April 15, 2026

Telemetry tea, served scalding

Airbnb discloses a billion-series Prometheus metrics pipeline

Airbnb’s billion-metrics upgrade sparks vendor wars and reliability roast

TLDR: Airbnb is migrating to OpenTelemetry and Prometheus for a massive metrics overhaul, reporting big performance gains. The comments explode over push vs scrape, Mimir vs VictoriaMetrics, and whether Prometheus is reliable—making this a must-watch signal of where monitoring is headed

Airbnb just dropped a “billion-series” flex, moving its monitoring from old-school StatsD to OpenTelemetry (OTLP) and Prometheus—with a vmagent assist. The company dual-wrote during migration, then bragged about big wins: CPU time on metrics collapsed from 10% to under 1%, plus fewer UDP packet-loss tears. But the real fireworks? The comments. One camp cheered the move as industry-proof that OpenTelemetry is the new default, while another dragged Prometheus as “not reliable,” turning the thread into an on-call trauma circle.

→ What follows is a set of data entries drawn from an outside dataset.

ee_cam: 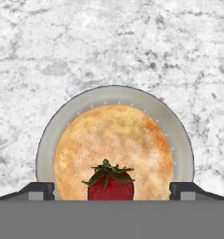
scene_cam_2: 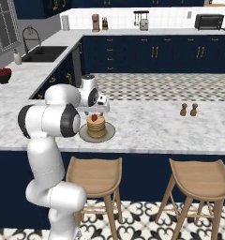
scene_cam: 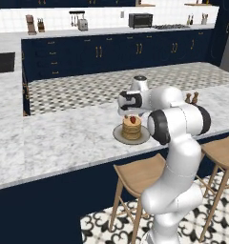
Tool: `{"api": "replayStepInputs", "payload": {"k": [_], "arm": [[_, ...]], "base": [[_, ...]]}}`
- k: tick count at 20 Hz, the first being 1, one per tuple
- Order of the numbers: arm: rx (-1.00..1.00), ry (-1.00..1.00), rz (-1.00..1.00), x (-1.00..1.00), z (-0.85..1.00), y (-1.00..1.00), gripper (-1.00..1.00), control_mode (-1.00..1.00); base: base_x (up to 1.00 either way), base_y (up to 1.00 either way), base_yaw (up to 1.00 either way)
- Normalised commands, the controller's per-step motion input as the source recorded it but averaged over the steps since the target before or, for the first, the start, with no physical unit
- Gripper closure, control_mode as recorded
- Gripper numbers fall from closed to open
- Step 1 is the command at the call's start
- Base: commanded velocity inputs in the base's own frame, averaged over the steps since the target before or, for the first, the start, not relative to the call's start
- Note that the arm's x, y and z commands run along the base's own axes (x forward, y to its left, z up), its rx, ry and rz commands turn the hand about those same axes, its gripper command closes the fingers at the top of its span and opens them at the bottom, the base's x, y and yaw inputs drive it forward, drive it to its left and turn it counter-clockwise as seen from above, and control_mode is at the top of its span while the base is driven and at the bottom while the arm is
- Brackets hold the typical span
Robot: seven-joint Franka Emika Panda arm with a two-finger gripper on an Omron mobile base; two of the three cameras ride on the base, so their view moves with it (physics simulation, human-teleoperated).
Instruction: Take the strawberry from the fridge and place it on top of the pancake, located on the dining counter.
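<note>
Strawberry [ee_cam: 110,183] resting on the pancake [ee_cam: 115,149] near its edge, plate [ee_cam: 67,116] on dining counter [scene_cam: 64,138] toward the stool side, gripper [ee_cam: 112,190] spread wide above it, fingertips [ee_cam: 39,190] apart from the fruit, bare marble all around.

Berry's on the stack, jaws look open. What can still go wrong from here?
1. The small red strawberry sits near the edge of the round tan pancake stack, not at its centre; it might roll off onto the beige plate.
2. The open two-finger gripper straddles the berry closely; a sideways retreat could clip it, so lifting straight up looks safer.
3. The plate sits near the front edge of the white marbled dining counter; a nudge could shift it.
</note>
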Motion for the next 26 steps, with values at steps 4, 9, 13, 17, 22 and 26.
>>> {"api": "replayStepInputs", "payload": {"k": [4, 9, 13, 17, 22, 26], "arm": [[0.00, -0.18, -0.04, -0.79, 1.00, 0.01, -1.00, -1.00], [0.00, -0.09, -0.01, -1.00, 0.57, 0.01, -1.00, -1.00], [-0.04, -0.01, 0.00, -1.00, 0.43, 0.33, -1.00, -1.00], [-0.15, 0.00, 0.00, -1.00, 0.41, 0.64, -1.00, -1.00], [-0.19, 0.00, 0.00, -1.00, -0.03, 1.00, -1.00, -1.00], [-0.16, 0.00, 0.00, -1.00, -0.56, 1.00, -1.00, -1.00]], "base": [[0.00, 0.00, 0.00], [0.00, 0.00, 0.00], [0.00, 0.00, 0.00], [0.00, 0.00, 0.00], [0.00, 0.00, 0.00], [0.00, 0.00, 0.00]]}}
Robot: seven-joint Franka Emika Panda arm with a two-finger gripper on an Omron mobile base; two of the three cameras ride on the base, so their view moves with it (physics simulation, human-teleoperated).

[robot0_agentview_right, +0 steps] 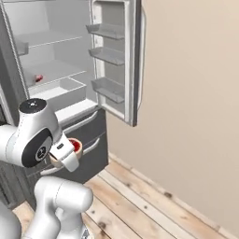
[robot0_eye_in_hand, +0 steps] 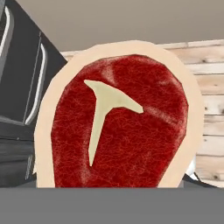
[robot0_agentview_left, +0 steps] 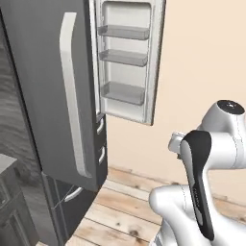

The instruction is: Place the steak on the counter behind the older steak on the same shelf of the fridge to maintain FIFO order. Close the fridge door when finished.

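Note:
The steak [robot0_eye_in_hand: 118, 118] is dark red with a pale T-shaped bone and a tan rim, and it sits very close in the hand view. In the right base view the steak [robot0_agentview_right: 75, 145] is at the hand, low in front of the fridge drawers, with my gripper [robot0_agentview_right: 66, 154] shut on it. The fridge [robot0_agentview_right: 56, 60] stands with its right door [robot0_agentview_right: 116, 56] swung open. The older steak [robot0_agentview_right: 38, 78] is a small red patch on a white shelf at the left of the interior. A sliver of the counter [robot0_agentview_left: 5, 162] shows at the far left.
The fridge's left door [robot0_agentview_left: 43, 86] is shut, with a long pale handle [robot0_agentview_left: 71, 96]. The open door [robot0_agentview_left: 127, 57] carries three bare door racks. A clear bin [robot0_agentview_right: 63, 91] sits below the shelf. A beige wall and wood floor [robot0_agentview_right: 154, 205] lie to the right.

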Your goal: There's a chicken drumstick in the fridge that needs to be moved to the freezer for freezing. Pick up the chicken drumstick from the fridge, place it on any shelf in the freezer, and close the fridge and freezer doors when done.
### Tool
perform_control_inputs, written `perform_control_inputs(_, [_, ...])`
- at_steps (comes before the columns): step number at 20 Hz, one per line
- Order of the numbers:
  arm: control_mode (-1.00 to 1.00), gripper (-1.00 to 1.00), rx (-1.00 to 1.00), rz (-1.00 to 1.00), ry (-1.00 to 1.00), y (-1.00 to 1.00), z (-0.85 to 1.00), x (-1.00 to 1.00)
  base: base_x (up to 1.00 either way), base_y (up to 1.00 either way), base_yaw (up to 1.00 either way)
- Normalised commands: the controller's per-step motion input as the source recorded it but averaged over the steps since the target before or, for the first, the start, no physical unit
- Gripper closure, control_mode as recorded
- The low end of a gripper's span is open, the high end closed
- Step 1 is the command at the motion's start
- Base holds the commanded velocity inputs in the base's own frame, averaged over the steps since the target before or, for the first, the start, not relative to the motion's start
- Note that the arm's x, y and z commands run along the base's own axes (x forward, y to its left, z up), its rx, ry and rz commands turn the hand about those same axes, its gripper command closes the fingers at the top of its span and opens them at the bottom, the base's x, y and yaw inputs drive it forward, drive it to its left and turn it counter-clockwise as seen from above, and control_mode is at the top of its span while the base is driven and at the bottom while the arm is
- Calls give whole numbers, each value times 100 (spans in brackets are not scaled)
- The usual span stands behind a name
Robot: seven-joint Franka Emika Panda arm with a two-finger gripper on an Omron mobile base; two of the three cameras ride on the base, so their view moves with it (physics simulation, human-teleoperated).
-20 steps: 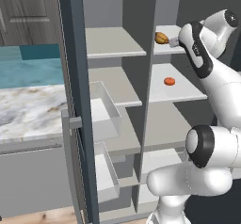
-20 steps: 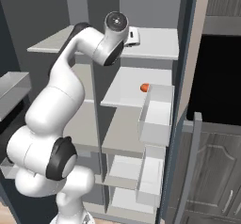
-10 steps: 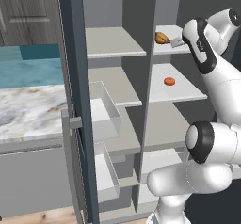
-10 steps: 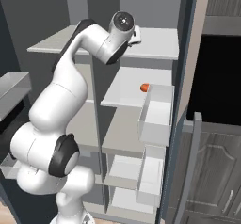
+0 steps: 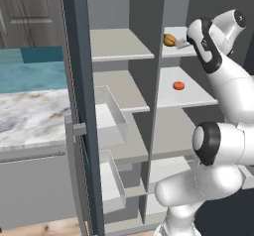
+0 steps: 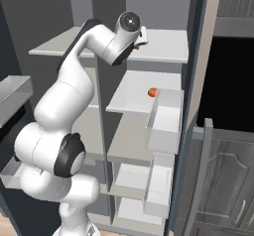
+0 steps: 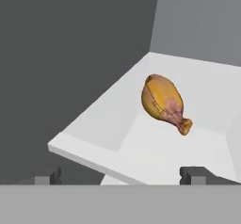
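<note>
Left base view, left to right: freezer door (image 5: 74, 106) swung wide at the left edge of the cabinet, leaving the bare freezer shelves (image 5: 116, 44) open to receive the load; centre divider (image 5: 154, 96); fridge column on the right. Chicken drumstick (image 5: 169, 39) lying on the top fridge shelf (image 5: 174, 47), near its left edge beside the divider and close to the front edge. Small orange item (image 5: 178, 86) one shelf lower, mid-shelf, no part of the task. Gripper (image 7: 120, 173) held level with the top shelf and just outside its front edge, aimed inward, presumably to line up a reach. Finger tips (image 7: 47, 176) set wide apart, nothing between them; drumstick ahead on the shelf, apart from them, not yet grasped.
</note>
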Motion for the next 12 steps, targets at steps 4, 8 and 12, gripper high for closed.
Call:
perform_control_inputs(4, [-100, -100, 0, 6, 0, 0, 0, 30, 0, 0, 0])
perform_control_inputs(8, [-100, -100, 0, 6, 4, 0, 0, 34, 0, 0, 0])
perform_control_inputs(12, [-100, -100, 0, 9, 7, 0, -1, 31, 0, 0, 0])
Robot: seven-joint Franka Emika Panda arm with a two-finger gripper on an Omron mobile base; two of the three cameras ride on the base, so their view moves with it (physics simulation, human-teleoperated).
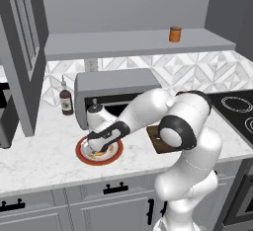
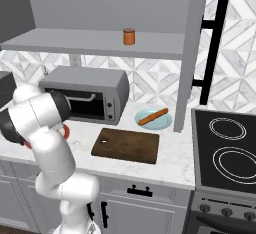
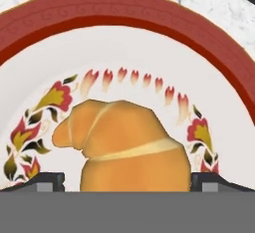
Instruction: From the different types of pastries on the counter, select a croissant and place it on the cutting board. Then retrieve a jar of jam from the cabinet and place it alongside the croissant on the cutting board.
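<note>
- Was only at the start of the job; nothing moved over yet.
- Croissant [image 3: 127, 145] lay on the red-rimmed plate [image 1: 81, 152] on the counter [image 1: 44, 163].
- Cutting board [image 2: 127, 145] sat bare beside the toaster oven [image 2: 85, 93].
- Jar of jam [image 2: 129, 36] stood up on the cabinet shelf [image 2: 90, 45], not fetched yet.
- Gripper [image 3: 127, 182] hung low over the plate, fingers [image 3: 47, 181] spread wide, one on each side of the croissant.
- Looked ready to pinch; could not tell if touching yet.
</note>
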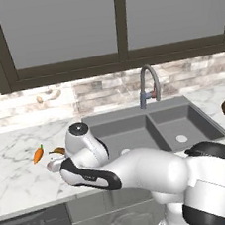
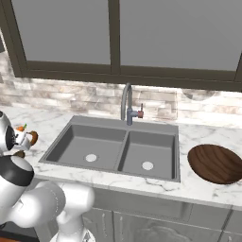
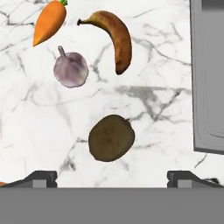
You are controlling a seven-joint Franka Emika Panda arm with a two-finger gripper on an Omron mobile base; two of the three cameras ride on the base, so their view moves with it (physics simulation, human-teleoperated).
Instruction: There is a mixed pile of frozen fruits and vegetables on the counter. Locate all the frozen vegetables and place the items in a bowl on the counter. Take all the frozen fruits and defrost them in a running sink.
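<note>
Brown kiwi [image 3: 111, 138] lies on marble counter [image 3: 39, 127] w/ gripper [image 3: 112, 177] above it, fingers wide apart, nothing held; carrot [image 3: 49, 22], bulb [image 3: 70, 68], banana [image 3: 114, 38] beyond.

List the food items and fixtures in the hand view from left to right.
carrot → pinkish-white bulb → kiwi → sink at the right edge. The banana overlaps the kiwi's span, so I leave it out.

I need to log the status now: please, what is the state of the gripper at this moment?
Gripper: open, holding nothing; it hangs over the kiwi on the counter.
</note>
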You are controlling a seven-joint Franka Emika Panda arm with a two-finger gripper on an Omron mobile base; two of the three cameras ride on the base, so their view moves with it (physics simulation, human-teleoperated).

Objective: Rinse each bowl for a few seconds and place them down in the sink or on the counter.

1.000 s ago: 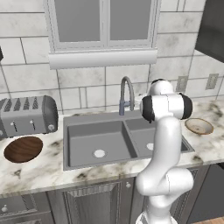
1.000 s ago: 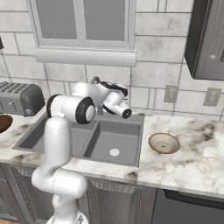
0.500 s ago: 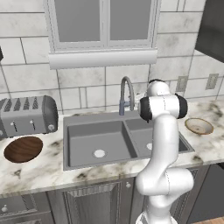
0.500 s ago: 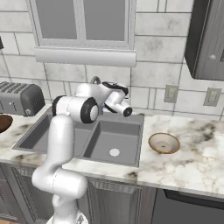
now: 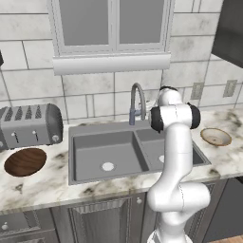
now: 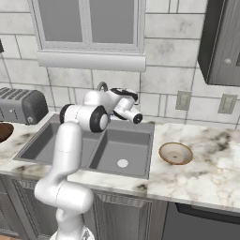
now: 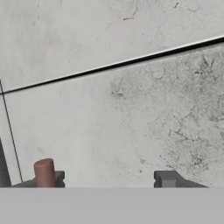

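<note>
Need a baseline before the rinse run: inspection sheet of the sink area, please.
Surface: white-beige marble-look counter over grey panelled cabinets, dry-looking.
Job's things: dark brown wood-grain bowl on the counter left of the grey double-basin sink; smaller pale tan bowl on the counter right of it; both upright, neither in the sink. Curved grey gooseneck tap behind the basins, no water seen.
Clutter: silver four-slot toaster behind the brown bowl.
Grippers: gripper raised near the tap, facing the tiled wall, fingers apart, holding nothing; a small reddish-brown stub shows beside one fingertip.
Cables: nothing seen.
Surroundings: window above the sink, wall outlets, dark upper cabinet at right.
</note>
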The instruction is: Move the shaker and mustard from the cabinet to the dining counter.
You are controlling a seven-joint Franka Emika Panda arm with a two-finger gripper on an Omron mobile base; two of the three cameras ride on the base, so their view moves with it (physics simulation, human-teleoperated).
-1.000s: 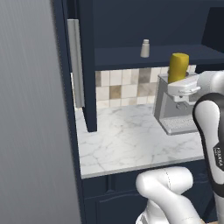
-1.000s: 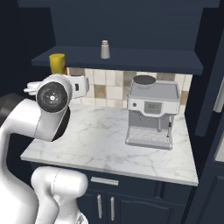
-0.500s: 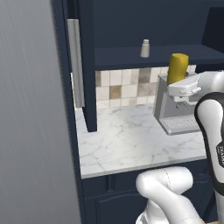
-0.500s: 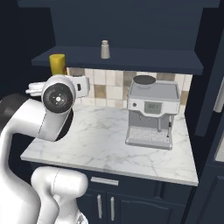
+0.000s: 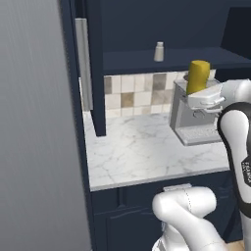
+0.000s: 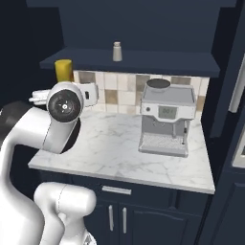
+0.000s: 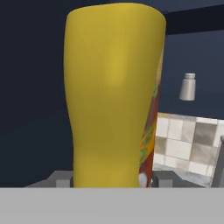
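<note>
Navy cabinet (image 6: 129, 62) shelving faces us, with the shaker (image 6: 116, 51) standing on it well apart from the mustard (image 7: 113, 96). We have our gripper (image 7: 113, 181) closed on the mustard, apparently lifted. Next we should back out and carry it to the dining counter.

Two base views flanking the arm, sharing the cabinet (image 5: 162, 61) shelf, hand view tight on the mustard (image 7: 113, 96)
</note>
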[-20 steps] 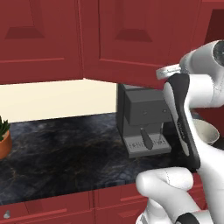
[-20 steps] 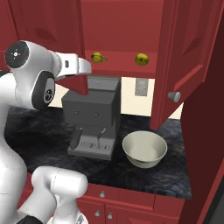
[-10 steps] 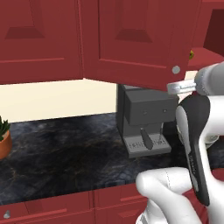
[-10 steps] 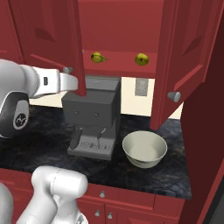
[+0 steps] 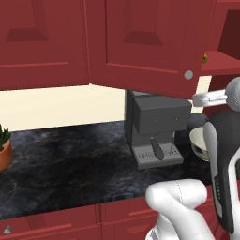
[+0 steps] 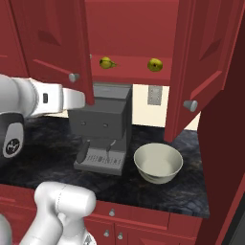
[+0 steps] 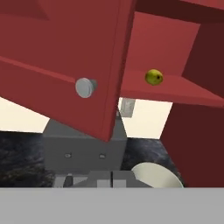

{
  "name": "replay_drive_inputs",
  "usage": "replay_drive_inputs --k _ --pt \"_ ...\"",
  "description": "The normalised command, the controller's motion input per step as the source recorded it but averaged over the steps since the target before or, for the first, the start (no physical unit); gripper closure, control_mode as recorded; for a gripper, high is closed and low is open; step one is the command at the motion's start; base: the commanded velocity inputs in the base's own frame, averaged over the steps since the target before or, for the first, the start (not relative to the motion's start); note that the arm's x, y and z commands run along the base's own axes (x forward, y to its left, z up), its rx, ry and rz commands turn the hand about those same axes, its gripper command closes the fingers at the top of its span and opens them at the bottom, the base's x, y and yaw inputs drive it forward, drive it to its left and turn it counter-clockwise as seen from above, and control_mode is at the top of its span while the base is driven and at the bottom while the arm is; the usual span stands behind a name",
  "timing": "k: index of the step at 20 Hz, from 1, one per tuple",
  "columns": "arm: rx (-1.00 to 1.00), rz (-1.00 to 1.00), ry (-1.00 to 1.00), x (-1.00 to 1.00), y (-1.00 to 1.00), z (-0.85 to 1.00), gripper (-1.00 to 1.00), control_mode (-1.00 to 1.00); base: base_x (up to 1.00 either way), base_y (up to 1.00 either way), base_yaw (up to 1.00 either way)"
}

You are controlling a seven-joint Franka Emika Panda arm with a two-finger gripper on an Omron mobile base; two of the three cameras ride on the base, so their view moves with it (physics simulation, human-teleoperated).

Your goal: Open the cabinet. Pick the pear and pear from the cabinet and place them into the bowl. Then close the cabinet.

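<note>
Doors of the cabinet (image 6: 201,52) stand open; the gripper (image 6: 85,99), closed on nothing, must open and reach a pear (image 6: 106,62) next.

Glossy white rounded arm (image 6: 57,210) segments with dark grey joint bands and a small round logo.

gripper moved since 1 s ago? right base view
Yes. Against the coffee machine, the gripper has pulled back from the pear on the cabinet shelf to beside the left door's edge, lower and nearer the base, and has shut empty.
</note>
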Motion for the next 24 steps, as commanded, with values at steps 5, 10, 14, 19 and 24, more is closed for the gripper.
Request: replay_drive_inputs --k 5,10,14,19,24 --pt "0.19 0.00 0.01 0.00 -0.44 0.01 1.00 -1.00 0.00 0.00 0.00" --pt "0.23 0.00 0.00 0.26 -0.17 0.00 1.00 -1.00 0.00 0.00 0.00" --pt "0.20 0.00 0.00 0.39 -0.01 0.00 1.00 -1.00 0.00 0.00 0.00" --pt "0.17 0.00 0.00 0.41 -0.02 0.00 1.00 -1.00 0.00 0.00 0.00" --pt "0.13 0.00 0.02 0.13 -0.17 0.00 1.00 -1.00 0.00 0.00 0.00"
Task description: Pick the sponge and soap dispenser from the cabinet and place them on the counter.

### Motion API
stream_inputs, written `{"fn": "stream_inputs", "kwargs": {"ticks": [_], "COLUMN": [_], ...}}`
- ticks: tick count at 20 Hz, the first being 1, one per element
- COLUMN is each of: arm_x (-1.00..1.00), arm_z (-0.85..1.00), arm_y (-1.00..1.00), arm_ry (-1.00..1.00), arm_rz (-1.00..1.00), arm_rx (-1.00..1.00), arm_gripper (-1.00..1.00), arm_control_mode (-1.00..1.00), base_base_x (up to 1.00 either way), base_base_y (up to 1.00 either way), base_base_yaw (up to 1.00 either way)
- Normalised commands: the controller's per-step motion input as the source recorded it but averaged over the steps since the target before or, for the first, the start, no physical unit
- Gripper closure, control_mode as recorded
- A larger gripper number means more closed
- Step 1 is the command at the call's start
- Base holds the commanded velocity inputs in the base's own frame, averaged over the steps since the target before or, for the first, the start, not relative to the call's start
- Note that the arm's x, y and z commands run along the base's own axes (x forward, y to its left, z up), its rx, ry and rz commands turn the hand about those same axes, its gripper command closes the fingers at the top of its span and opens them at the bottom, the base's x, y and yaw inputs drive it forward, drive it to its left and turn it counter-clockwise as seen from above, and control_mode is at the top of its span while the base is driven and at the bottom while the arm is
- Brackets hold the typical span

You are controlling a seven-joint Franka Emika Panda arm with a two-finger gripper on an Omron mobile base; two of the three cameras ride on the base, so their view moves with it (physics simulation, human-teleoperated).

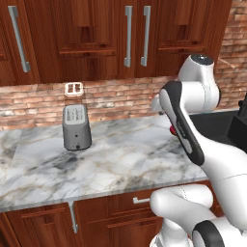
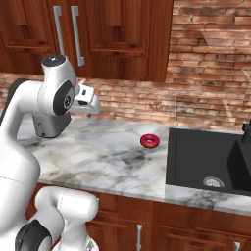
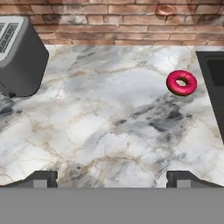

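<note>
**A:** Jaws are spread wide with nothing between them; in the hand view the two dark fingertips [image 3: 41,178] sit far apart at the bottom, over bare marble.

**B:** And the hand itself?

**A:** The gripper [image 2: 93,104] hangs above the desk [image 2: 108,157], pointing forward and down toward the brick wall [image 2: 206,59]. The white arm [image 1: 193,130] is folded, its elbow raised in front of the cabinet [image 1: 96,38].

**B:** What lies under it?

**A:** A red doughnut [image 3: 181,82] on the marble, off to the right in the hand view, near the edge of the black sink [image 3: 214,83]. A grey toaster [image 3: 19,54] stands at the left.

**B:** Do the base views agree?

**A:** The right one shows the doughnut just beside the sink, and the arm covers most of the toaster. The left one shows the toaster whole and upright by the wall, but the arm hides nearly all of the doughnut.

**B:** The sponge and soap dispenser?

**A:** I cannot tell where they are; the cabinet doors are shut, grey handles [image 1: 129,36] side by side.
</note>
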Motion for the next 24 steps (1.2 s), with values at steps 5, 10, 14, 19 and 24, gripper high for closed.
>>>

Vendor drama went spicy: why Grafana Mimir over VictoriaMetrics? With Airbnb piping through vmagent, fans accused the stack of being a cross-vendor mashup, and the “who’s better” debate hit full volume. Meanwhile, the push-vs-scrape holy war resurfaced: one commenter couldn’t fathom pushing OTLP directly when the classic Prometheus “just scrape a URL” approach is so simple, while others argued that at Airbnb scale, pushing is cleaner and more reliable.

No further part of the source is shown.